Schüler zu kritischen Geistern erziehen

Wichtig ist es, nach finnischen Erkenntnissen, die Schüler bei ihrer Suche nach innovativen Lösungen zu ermutigen und keinesfalls am vorgegebenen Unterrichtsmaterial picken zu bleiben. Gerade „die Welt da draußen“ soll die Quelle der Erkenntnis sein. Und wenn vom alten Rom auf der Straße keine Spuren zu finden sind, geht man eben ins Museum oder befragt einen Experten von der Uni, wie es den Römern, Männern und Frauen, Herren und Sklaven, im damaligen Alltag wirklich ergangen sein könnte.

Ältere Schüler führen, wie die BBC in ihrer Reportage aus dem kleinen finnischen Ort Hauho berichtet, Straßenumfragen zum Thema Einwanderung und Flüchtlinge durch, um ein Gefühl für die Haltung der Menschen zu bekommen. Anschließend fahren die 15-Jährigen gemeinsam in ein benachbartes Flüchtlingsheim, um auch dort Interviews zu führen. Ihre Eindrücke teilen sie anschließend per Video-live-stream mit einer Partnerschule in Deutschland, die ein ähnliches Projekt zum Thema Einwanderung durchführt.

Hinschauen statt Auswendiglernen

PBL oder „Phänomen-Unterricht“ lautet der Fachbegriff für diese Form des Lernens, die dafür sorgen soll, dass die Schüler ihre Schule als kritische Geister verlassen. Kirstin Lonka, Professorin für Erziehungspsychologie an der Universität Helsinki, nannte gegenüber der britischen BBC eines der wichtigsten Argumente für PBL: Im 21. Jahrhundert werde es immer wichtiger, „Fake News“ von Fakten zu unterscheiden. Und das könne eben derjenige am besten, der die eigene Beobachtung schule.

Weniger wichtig sei es dagegen im Jahr 2017, einzelne Fakten aus den Bereichen Arithmetik oder Grammatik zu memorieren. So etwas könne man recherchieren. Von Vorteil seien allerdings praktische Fähigkeiten, wie die, eine Anti-Viren-Software auf dem Computer installieren oder einen Drucker anschließen zu können.
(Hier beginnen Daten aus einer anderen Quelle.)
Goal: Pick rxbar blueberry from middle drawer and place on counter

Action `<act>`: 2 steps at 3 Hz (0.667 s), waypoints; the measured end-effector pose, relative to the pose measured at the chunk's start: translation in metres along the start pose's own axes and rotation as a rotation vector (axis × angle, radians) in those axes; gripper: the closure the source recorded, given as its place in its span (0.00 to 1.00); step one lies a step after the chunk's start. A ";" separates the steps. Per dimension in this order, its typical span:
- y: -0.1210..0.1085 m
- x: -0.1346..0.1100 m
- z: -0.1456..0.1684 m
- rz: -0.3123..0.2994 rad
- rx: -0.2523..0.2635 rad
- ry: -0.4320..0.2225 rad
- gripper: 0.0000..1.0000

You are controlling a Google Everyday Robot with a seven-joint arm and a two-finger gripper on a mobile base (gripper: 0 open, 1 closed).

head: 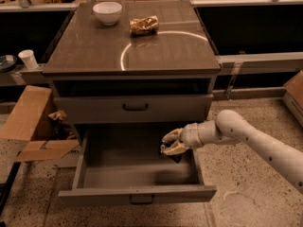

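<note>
The middle drawer (137,193) is pulled open below the shut grey drawer above. My gripper (168,143) is inside the drawer at its right side, above the floor. A small dark bar, the rxbar blueberry (173,154), shows just under the pale fingers (175,149); the fingers seem closed on it. The counter (94,48) is the glossy grey-brown top with a pale ring of glare.
A white bowl (107,12) and a crinkly golden-brown snack packet (144,25) sit at the counter's back. A cardboard box (33,124) lies on the floor to the left. A white cup (28,58) stands at far left. My arm (255,143) reaches in from the right.
</note>
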State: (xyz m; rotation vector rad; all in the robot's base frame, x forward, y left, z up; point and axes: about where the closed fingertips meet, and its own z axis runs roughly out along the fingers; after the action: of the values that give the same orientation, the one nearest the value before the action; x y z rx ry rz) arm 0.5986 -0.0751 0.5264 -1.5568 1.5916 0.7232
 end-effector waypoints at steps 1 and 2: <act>0.007 -0.052 -0.029 -0.117 0.017 -0.036 1.00; 0.011 -0.118 -0.066 -0.258 0.030 -0.072 1.00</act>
State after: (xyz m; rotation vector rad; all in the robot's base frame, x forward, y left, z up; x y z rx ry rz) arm 0.5725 -0.0651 0.6591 -1.6564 1.3125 0.6034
Die finnischen Schüler sollen auch fit für den modernen Alltag gemacht werden.

„Werkzeuge für die postfaktische Welt“

Ein Schubladendenken in Schulfächern sei da nur hinderlich: „Im echten Leben ist unser Gehirn ja auch nicht in Scheibchen aufgeteilt, die unterschiedlichen Disziplinen zugeordnet sind“, so Lonka gegenüber der BBC, „vielmehr funktioniert unser Denken immer ganzheitlich. Wenn man an die Weltlage denkt – globale Krisen, Migration, die wirtschaftliche Lage: Wir haben unseren Kindern noch nicht einmal ansatzweise die Werkzeuge in die Hand gegeben, um in der postfaktischen Welt zu bestehen.“

„Lernen heißt Denken lernen“

Es wäre ein grober Fehler, den Kindern zu vermitteln, dass es weiterhin „Fakten gebe“, die man nur auswendig zu lernen brauche. Lernen bedeute vielmehr „Denken zu lernen“, sich das Nachfragen anzugewöhnen und vor allem, das Lernen als Spaß und Luxus zu begreifen, der das Leben bereichert.